Everything Looks Like Art, But Nothing Feels Like Art: A conversation with Ilse Kind on visibility, platforms, and the ghosts of artistic intent

There are moments when a single episode captures, with almost brutal clarity, the contradictions we live with. For artist Ilse Kind, this moment came on Instagram, a platform she had long resisted.

Kind built her practice around anthropomorphizing technologies, questioning the way algorithms influence human condition and inhabit our lives like invasive organisms. She stayed away from Instagram, fully aware of its extractive logic. But when curators began asking for a profile, she gave in. And within months, she landed an institutional show through a post. The platform she critiqued became the mechanism of her recognition.

Ilse Kind: Pride and shame collided. The works I made to expose these technologies were circulated and curated through the same algorithms they question. The museum, too, seemed more interested in how the works performed through visitors’ phone-camera lenses than in the works themselves, as if they were created for content rather than the audience present. I had flattened my works into an aestheticized, scrollable representation. And while trying to dismantle the system, I unwittingly became dependent on it, catching myself refreshing my own feed for one more hit, only to recoil at my reflection on the screen.

This is where the conversation begins. Not with a manifesto, but with a contradiction. What happens when the systems we critique also amplify us? When visibility comes at the cost of distortion? When the exhibition becomes the feed?

FW: We are living through a shift, not just in art, but in culture at large. From ontology to ecology. From what endures to what circulates. From intent to performance. In this landscape, the artwork becomes indistinguishable from the post, and the artist from the user.  

But this tension is not entirely new, the need to be seen, the mirror effect, the craving for response, isn’t unique to social media. Perhaps even before the digital era, our relationship with images was shaped by dependency, a hunger for approval, and performativity? 

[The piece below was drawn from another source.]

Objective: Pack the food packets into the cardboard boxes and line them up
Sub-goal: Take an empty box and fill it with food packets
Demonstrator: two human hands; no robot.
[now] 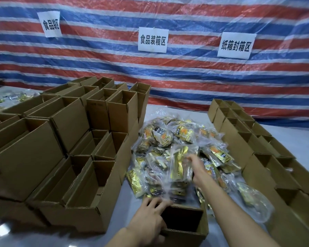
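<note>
Just ahead, the right hand [196,166] pinches a clear packet [178,164] of gold-wrapped food, lifted slightly above the pile of food packets [177,138] heaped mid-counter. The left hand [150,216] grips the rim of an open box [185,234] at the near edge, fingers spread over its far-left corner (the inside is too dark to read). Empty cardboard boxes [75,139] are stacked to the left, and a row of boxes [248,141] stands to the right on the pale counter [127,204], before a striped tarpaulin [168,77]
</note>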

Ilse Kind: Art must be seen, heard, and felt to function socially, which makes it vulnerable to the systems that control visibility in society. From the church, patrons, and later the art market and culture industry, these institutions commissioned works and deployed them as a means to assert their own ideology. This influenced how art was shown, who could access it, and how its meaning was interpreted. I think art’s dependency on visibility has always come with a cost.  

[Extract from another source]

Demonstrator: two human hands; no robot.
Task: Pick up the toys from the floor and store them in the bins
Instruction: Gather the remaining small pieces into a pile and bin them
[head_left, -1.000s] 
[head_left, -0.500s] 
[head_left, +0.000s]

Artists have long sought to free art from such institutional control. Think of the Vienna Secessionists, who built neutral exhibition spaces outside state-sanctioned Salons. What began as a radical space for autonomy soon evolved into the ‘white cube’. Sterile and elite, it excluded more than it embraced. Today, we repeat a similar pattern online: platforms like Instagram offer visibility for artists historically excluded. Yet, this access is never neutral. Instagram, too, has its own ideology: the attention economy, where posts are ranked by engagement metrics, ad formats, and moderation regimes, optimized for what keeps us scrolling. In this context, art’s visibility is no longer curated but automated. 

FW: When the system not only mediates art’s visibility but also rewrites its ontology, when curation gives way to automation, the work becomes inseparable from the network that presents it. In this sense, the system doesn’t just show art, it quietly authors it, shaping both the audience’s attention and the artist’s intent.

Has the medium changed, or the underlying impulse?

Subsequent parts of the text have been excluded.